## GOAL OF THE EXERCISE
Nothing but the lines from the first line of the records below to the line holding "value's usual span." belongs in the answer, copied exactly and without pictures.

## PROVIDED RECORDS
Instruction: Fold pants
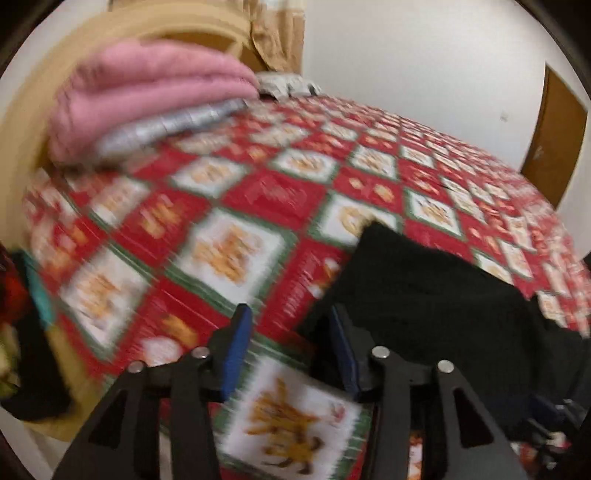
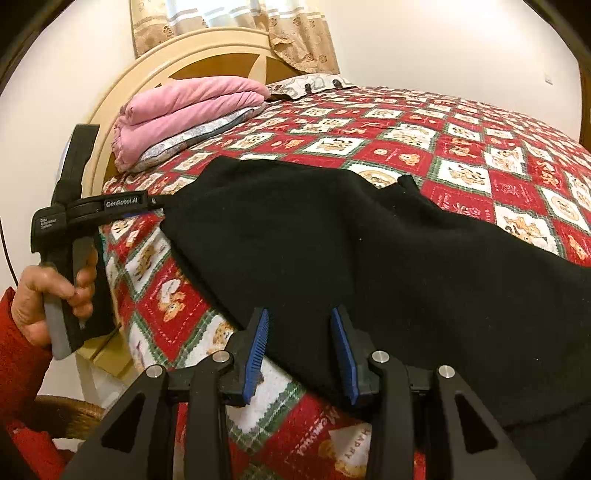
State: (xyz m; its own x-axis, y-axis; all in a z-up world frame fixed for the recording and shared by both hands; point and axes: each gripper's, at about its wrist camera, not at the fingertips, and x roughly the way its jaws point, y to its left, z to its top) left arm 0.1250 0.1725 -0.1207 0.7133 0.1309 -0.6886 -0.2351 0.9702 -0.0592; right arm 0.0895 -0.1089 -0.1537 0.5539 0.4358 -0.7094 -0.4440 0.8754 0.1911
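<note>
The black pants (image 2: 332, 251) lie spread on the red patterned bedspread (image 2: 461, 147), reaching from the near left edge to the right. My right gripper (image 2: 299, 317) is open, its blue pads (image 2: 258, 343) over the pants' near edge, holding nothing. My left gripper (image 1: 290, 317) is open and empty over the bedspread (image 1: 229, 229), just left of the pants (image 1: 424, 295); this view is blurred by motion. The left gripper's body (image 2: 110, 206) shows in the right wrist view at the pants' left corner, held by a hand (image 2: 48, 295).
A folded pink blanket (image 2: 192, 107) on grey cloth lies near the beige headboard (image 2: 166, 62). A pillow (image 2: 310, 83) lies at the bed's head. A curtain (image 2: 236, 22) hangs behind. A wicker basket (image 2: 74, 413) sits low at the left. A wooden door (image 1: 554, 129) stands at the right.
</note>
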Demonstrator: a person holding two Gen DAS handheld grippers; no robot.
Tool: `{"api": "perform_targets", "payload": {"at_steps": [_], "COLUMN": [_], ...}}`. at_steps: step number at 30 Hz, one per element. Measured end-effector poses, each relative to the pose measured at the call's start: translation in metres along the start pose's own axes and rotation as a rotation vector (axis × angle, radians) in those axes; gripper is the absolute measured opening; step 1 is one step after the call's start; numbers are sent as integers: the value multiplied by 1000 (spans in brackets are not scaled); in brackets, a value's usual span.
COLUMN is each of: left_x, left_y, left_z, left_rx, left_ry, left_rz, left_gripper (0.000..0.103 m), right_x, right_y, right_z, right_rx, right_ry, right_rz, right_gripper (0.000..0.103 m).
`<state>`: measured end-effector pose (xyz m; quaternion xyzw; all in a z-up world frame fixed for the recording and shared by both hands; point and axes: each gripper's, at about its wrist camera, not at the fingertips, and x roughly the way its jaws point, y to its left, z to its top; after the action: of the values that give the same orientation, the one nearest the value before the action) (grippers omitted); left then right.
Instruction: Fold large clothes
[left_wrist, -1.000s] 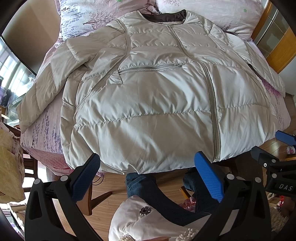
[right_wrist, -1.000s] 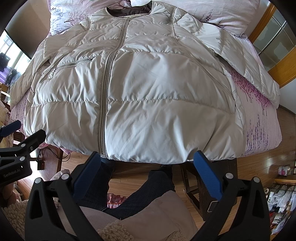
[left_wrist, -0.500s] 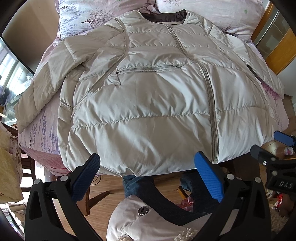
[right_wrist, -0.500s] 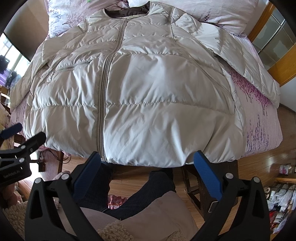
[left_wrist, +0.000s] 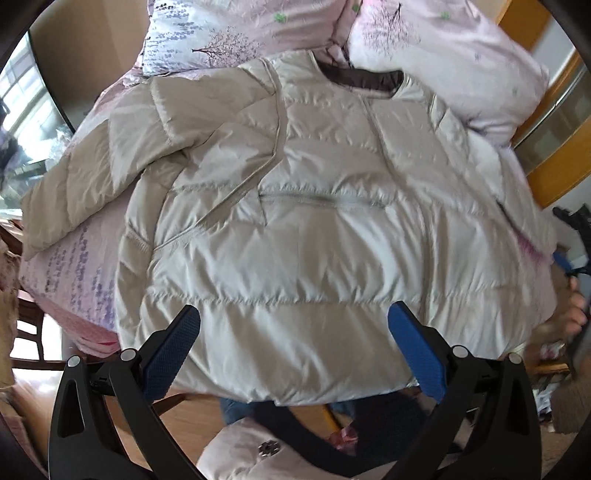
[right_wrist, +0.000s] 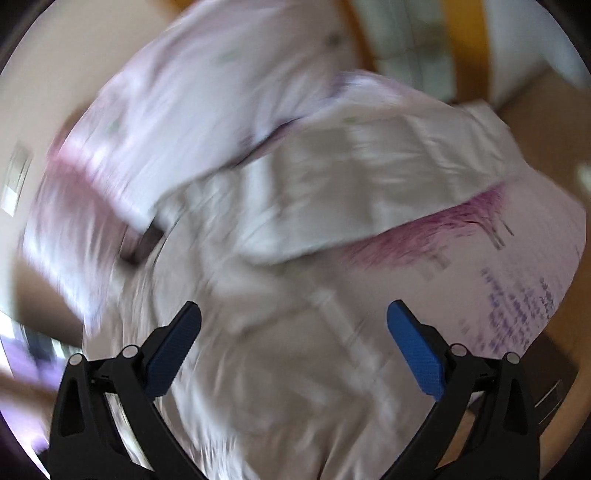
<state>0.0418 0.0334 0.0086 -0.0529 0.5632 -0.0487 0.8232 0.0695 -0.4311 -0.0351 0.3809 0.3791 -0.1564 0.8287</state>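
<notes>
While the left claw (left_wrist: 293, 332) has eased forward since half a second ago, so that its blue fingertips (left_wrist: 173, 343) now overlap the lower part of the jacket (left_wrist: 314, 229) instead of hanging short of its hem, the right claw (right_wrist: 293, 332) has swung much further — its view, square on the jacket front before, is now heavily smeared and turned toward the jacket's right sleeve (right_wrist: 388, 177).

The pale quilted jacket lies front-up on the bed (left_wrist: 74, 273), collar toward the pillows (left_wrist: 236, 33), hem hanging over the near edge of the bed. Its left sleeve (left_wrist: 96, 173) is spread out to the side across the lavender-printed sheet. Both claws stand wide apart and hold nothing. The left claw hovers over the jacket's hem, left of the front zip; whether it touches the cloth cannot be told. The right claw hangs above the jacket's body, with the right sleeve beyond its fingertips, lying over the purple-printed sheet (right_wrist: 517, 277).
</notes>
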Motion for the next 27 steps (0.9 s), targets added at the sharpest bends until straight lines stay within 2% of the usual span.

## TASK ANSWER
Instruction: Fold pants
State: (xyz m; its own x-axis, y-axis; all in a z-up world frame fixed for the recording and shared by both hands; point and axes: each gripper's, at about its wrist camera, not at the fingertips, and x roughly the way its jaws point, y to its left, z to its top) left arm 0.1250 0.1725 -0.1207 0.7133 0.1309 -0.6886 -0.2351 0.9702 -0.0592; right arm 0.0895 -0.1089 -0.1537 0.5539 0.4358 -0.7094 -0.4440 0.8754 0.1911
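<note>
The black pants (image 2: 332, 251) lie spread on the red patterned bedspread (image 2: 461, 147), reaching from the near left edge to the right. My right gripper (image 2: 299, 317) is open, its blue pads (image 2: 258, 343) over the pants' near edge, holding nothing. My left gripper (image 1: 290, 317) is open and empty over the bedspread (image 1: 229, 229), just left of the pants (image 1: 424, 295); this view is blurred by motion. The left gripper's body (image 2: 110, 206) shows in the right wrist view at the pants' left corner, held by a hand (image 2: 48, 295).
A folded pink blanket (image 2: 192, 107) on grey cloth lies near the beige headboard (image 2: 166, 62). A pillow (image 2: 310, 83) lies at the bed's head. A curtain (image 2: 236, 22) hangs behind. A wicker basket (image 2: 74, 413) sits low at the left. A wooden door (image 1: 554, 129) stands at the right.
</note>
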Demonstrator: a person holding two Gen DAS handheld grippers; no robot.
Tool: `{"api": "perform_targets", "payload": {"at_steps": [_], "COLUMN": [_], ...}}`. at_steps: step number at 30 Hz, one per element. Measured end-effector poses, each relative to the pose measured at the call's start: translation in metres along the start pose's own axes and rotation as a rotation vector (axis × angle, radians) in those axes; gripper is the absolute measured opening; step 1 is one step after the call's start; numbers are sent as integers: the value multiplied by 1000 (spans in brackets are not scaled); in brackets, a value's usual span.

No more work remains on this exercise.